Tentu, tak masalah bagi Subroto jika ada rakyat jelata ingin bergabung dengan komplotan banditnya. Apalagi, laki-laki yang ada di depannya memiliki sorot seorang pembunuh yang kental. Sebagaimana Subroto yang sudah membunuh puluhan orang, Satria pun terlihat demikian. Kendati seperti itu, Subroto tetap masih harus melihat tekad Satria. Penguasa Kota sudah tersohor selama puluhan tahun di negeri ini. Selama bertahun-tahun, ada saja orang yang ingin menjatuhkan nama mereka, entah itu melakukan tindakan sabotase dari dalam atau sebaliknya. Yang jelas, Satria bukan satu-satunya orang yang ingin melihat Penguasa Kota musnah dari negeri ini. Ada banyak saingan bisnis Subroto yang sudah melakukan cara seperti itu. Namun mereka semua gagal dan pada akhirnya bertekuk lutut tanpa bisa melakukan apa-apa setelahnya. Subroto dan Penguasa Kota-nya tetap berjaya sebagaimana mestinya.
Malam itu, Satria dan beberapa kawan timnya di Penguasa Kota berada di sebuah tempat. Lebih tepat jika kita sebut sebagai gudang. Toh, ada banyak barang rongsok di tempat itu. Gudang itu adalah milik Penguasa Kota, biasanya digunakan para anggota Penguasa Kota untuk mengeksekusi rakyat jelata yang bandel, tak mau bayar utang, mengganggu jalur distribusi, atau bahkan bertindak sebagai mata-mata saingan bisnis Penguasa Kota.
Subroto, meski sebetulnya bisa saja duduk santai di rumah, tapi kali ini dia sungguh-sungguh ingin menguji Satria. Melihat setidaknya seberapa besar tekadnya untuk bergabung dengan Penguasa Kota. Subroto punya gagasan dan firasat yang cukup aneh ketika menatap bola mata laki-laki itu. Ada kelebat aneh yang dia lihat di sorotnya, begitu samar dan tak jelas. Seandainya Satria adalah laki-laki biasa yang tidak cukup mampu menyembunyikan kelebat dendam di matanya, sudah pasti Subroto bakal mengetahuinya dengan cepat, lalu dia dibikin mampus.
Subroto berjalan ke depan Satria, sementara sudah ada pemuda berambut ikal di sebelahnya yang tangannya diikat ke belakang. Sambil membawa samurai berkarat, Subroto berkata, “Tunjukkan tekadmu, dan juga kemampuanmu.”
Sudah barang tentu Satria tak bisa menolak. Sebagai orang yang menjuluki dirinya pembela rakyat, semestinya dia tak akan pernah menyakiti rakyat jelata. Namun demikian, Satria bahkan tak tahu kesalahan apa yang diperbuat pemuda yang tengah bertekuk lutut di sebelahnya. Satria mengambil samurai berkarat dengan gagang bercorak naga itu dari Subroto, menatapnya sekilas, lalu berganti menatap pemuda yang sudah berkeringat dingin itu.

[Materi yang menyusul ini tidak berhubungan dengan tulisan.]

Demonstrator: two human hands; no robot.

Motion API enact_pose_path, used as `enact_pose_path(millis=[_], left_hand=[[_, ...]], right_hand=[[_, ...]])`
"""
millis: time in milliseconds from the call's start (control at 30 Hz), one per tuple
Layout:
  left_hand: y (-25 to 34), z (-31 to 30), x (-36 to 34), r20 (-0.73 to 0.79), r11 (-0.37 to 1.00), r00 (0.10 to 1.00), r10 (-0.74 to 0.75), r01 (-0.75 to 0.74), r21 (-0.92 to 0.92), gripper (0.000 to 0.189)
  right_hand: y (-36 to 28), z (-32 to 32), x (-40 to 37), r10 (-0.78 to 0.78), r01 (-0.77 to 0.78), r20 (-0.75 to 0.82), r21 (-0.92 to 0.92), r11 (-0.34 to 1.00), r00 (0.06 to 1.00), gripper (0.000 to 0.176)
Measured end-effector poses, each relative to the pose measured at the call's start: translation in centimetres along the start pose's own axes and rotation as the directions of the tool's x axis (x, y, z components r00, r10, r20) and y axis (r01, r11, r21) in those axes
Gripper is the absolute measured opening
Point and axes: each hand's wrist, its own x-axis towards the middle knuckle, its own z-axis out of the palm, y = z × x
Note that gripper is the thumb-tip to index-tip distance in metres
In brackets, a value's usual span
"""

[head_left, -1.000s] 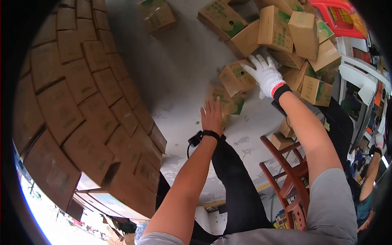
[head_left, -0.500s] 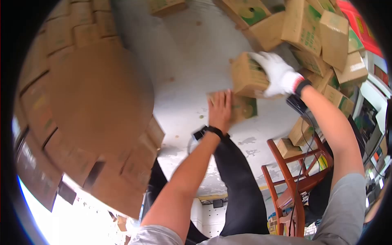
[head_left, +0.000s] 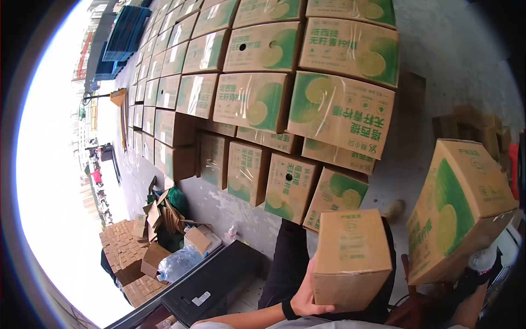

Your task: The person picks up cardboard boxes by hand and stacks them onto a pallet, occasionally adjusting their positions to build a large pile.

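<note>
Fingers of the bare left hand clasp a plain brown cardboard box, low centre; the green-printed carton rides right (gloved right hand underneath, grip unreadable). Stacked cartons wall the grey concrete floor.

A warehouse yard — stacked printed cartons, flattened cardboard heaps.

left hand: bare | wrist: black band | legs: black trousers | grey sleeve
</note>
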Motion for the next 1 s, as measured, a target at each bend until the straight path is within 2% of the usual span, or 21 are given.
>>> enact_pose_path(millis=[33,67,100,133,167,200,233,267,300,333,400,433,533,600,700,733,767,800,867,900,1000], left_hand=[[0.5,-2.4,-2.1,-0.089,0.979,0.992,-0.085,0.067,-0.191,0.114],[0.5,-5.4,-3.0,-0.208,0.974,0.978,0.017,-0.063,-0.217,0.100],[1.4,-7.8,-2.9,-0.357,0.957,0.932,0.057,-0.154,-0.247,0.089],[0.2,-10.8,-2.5,-0.491,0.890,0.871,0.012,-0.234,-0.392,0.082],[2.0,-13.2,-0.7,-0.635,0.876,0.763,0.118,-0.381,-0.295,0.076],[4.7,-15.4,0.3,-0.667,0.850,0.743,0.060,-0.388,-0.356,0.072],[4.6,-19.0,1.9,-0.753,0.858,0.635,0.172,-0.472,-0.202,0.073],[6.2,-21.3,3.2,-0.840,0.854,0.488,0.239,-0.518,-0.057,0.076],[9.4,-22.9,3.4,-0.857,0.843,0.434,0.278,-0.538,0.002,0.092],[9.6,-25.0,3.9,-0.866,0.831,0.425,0.263,-0.556,-0.021,0.092],[8.6,-28.7,4.6,-0.933,0.862,0.275,0.231,-0.502,0.066,0.098],[8.9,-29.4,4.8,-0.941,0.856,0.267,0.207,-0.515,0.042,0.098],[10.5,-30.8,4.5,-0.974,0.876,0.210,0.085,-0.482,-0.028,0.106],[12.2,-30.5,4.8,-0.974,0.970,0.209,-0.085,-0.207,-0.129,0.113],[13.8,-30.2,6.7,-0.975,0.979,0.165,-0.148,-0.115,-0.168,0.120],[14.6,-30.3,6.6,-0.964,0.973,0.165,-0.210,-0.065,-0.223,0.122],[14.7,-30.3,6.3,-0.963,0.976,0.189,-0.194,-0.060,-0.208,0.125],[14.3,-30.3,6.1,-0.961,0.974,0.187,-0.203,-0.061,-0.217,0.125],[12.4,-30.3,5.8,-0.969,0.969,0.236,-0.075,-0.212,-0.127,0.127],[11.6,-30.2,6.0,-0.969,0.969,0.232,-0.080,-0.208,-0.130,0.127],[10.4,-31.3,7.8,-0.968,0.969,0.243,-0.070,-0.214,-0.124,0.124]], right_hand=[[-0.5,2.8,-0.2,0.071,-0.069,-0.012,0.091,0.993,0.997,0.065],[-0.7,4.3,-0.5,0.147,-0.141,-0.018,0.179,0.974,0.989,0.070],[-1.4,7.9,1.9,0.063,0.146,0.472,-0.393,0.908,0.879,0.108],[-0.9,16.6,3.3,-0.039,0.160,0.344,-0.331,0.930,0.938,0.130],[0.4,21.8,5.4,-0.129,0.344,0.476,-0.398,0.851,0.870,0.126],[1.8,26.4,7.4,-0.194,0.508,0.556,-0.493,0.706,0.808,0.123],[4.0,30.7,9.5,-0.269,0.638,0.607,-0.543,0.546,0.748,0.120],[5.0,35.2,10.5,-0.257,0.654,0.602,-0.698,0.290,0.756,0.118],[6.1,39.1,11.7,-0.238,0.654,0.620,-0.750,0.101,0.748,0.116],[7.4,42.4,12.8,-0.234,0.647,0.637,-0.761,-0.045,0.734,0.119],[10.1,47.7,14.9,-0.212,0.511,0.565,-0.819,-0.262,0.798,0.120],[10.4,49.6,14.5,-0.190,0.423,0.513,-0.827,-0.370,0.837,0.117],[14.2,53.0,16.4,-0.257,0.360,0.574,-0.741,-0.568,0.777,0.114],[15.0,55.1,17.4,-0.186,0.302,0.488,-0.752,-0.586,0.853,0.119],[17.1,54.7,19.4,-0.247,0.274,0.508,-0.742,-0.611,0.825,0.114],[17.6,53.9,20.4,-0.302,0.381,0.615,-0.730,-0.567,0.728,0.110],[17.6,53.1,21.3,-0.364,0.487,0.701,-0.699,-0.524,0.614,0.106],[16.8,52.4,20.9,-0.368,0.565,0.740,-0.669,-0.482,0.563,0.092],[15.4,50.4,20.5,-0.352,0.637,0.754,-0.657,-0.404,0.555,0.082],[15.2,49.0,19.7,-0.369,0.656,0.748,-0.663,-0.361,0.552,0.074],[15.9,45.1,17.4,-0.369,0.608,0.647,-0.759,-0.232,0.667,0.076]])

“Tolong, ampuni saya.” Begitulah ringis pemuda itu dengan nada memelas. Bahkan air matanya pun merebak keluar. Sayang, dia bakal mampus malam ini dan terlempar ke neraka jahanam. Tak ada yang bisa dilakukan. Kendatipun dia memohon, Subroto tak bakal langsung mengampuninya, atau bahkan Satria yang sedang diminta melakukan pemenggalan padanya. Samurai itu pasti bakal membikin lehernya putus.
“Ayo, apa yang kamu tunggu? Penggal kepalanya,” kata Subroto.

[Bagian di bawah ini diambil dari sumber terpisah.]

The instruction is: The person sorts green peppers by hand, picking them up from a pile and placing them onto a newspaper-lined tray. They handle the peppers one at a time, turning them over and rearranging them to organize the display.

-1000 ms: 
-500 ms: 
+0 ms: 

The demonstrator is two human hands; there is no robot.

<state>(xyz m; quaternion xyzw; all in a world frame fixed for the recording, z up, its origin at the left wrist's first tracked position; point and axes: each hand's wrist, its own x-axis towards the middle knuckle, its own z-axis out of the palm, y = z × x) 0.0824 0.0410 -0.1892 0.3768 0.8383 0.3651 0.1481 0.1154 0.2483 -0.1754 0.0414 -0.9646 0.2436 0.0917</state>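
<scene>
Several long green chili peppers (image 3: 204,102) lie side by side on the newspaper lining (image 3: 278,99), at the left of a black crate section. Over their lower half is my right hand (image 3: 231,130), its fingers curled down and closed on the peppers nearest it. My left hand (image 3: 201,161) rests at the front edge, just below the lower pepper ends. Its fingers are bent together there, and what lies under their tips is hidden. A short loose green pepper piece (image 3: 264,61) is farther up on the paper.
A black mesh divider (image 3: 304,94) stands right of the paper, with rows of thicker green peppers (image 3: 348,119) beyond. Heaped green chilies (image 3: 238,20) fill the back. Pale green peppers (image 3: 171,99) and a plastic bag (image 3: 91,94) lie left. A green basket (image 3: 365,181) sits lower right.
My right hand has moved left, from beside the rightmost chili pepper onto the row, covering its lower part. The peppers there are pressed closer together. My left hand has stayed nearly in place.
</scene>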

Mau tak mau, Satria mengacungkan samurai itu di belakang leher si pemuda. Tak peduli air mata pemuda itu membanjir, atau merengek dengan nada kasihan. Satria mengayunkan samurai itu tak tanggung-tanggung. Sebagaimana dia membunuh para bandit yang menguasai kota ini, Satria memenggal kepala si pemuda hingga mampus. Subroto tersenyum lebar melihat aksi itu. Setidak-tidaknya, itu sudah cukup membuktikan bahwa Satria bisa dia gunakan sebagai alat untuk membunuh. Satria pun disambut dengan hangat. Dia resmi menjadi bagian dari Penguasa Kota. Dan setelah semua orang pergi meninggalkan mayat si pemuda begitu saja, Satria membuang samurai itu di gudang tersebut. Kenyataannya, samurai itu pada satu hari akan menjadi milik si Jaka.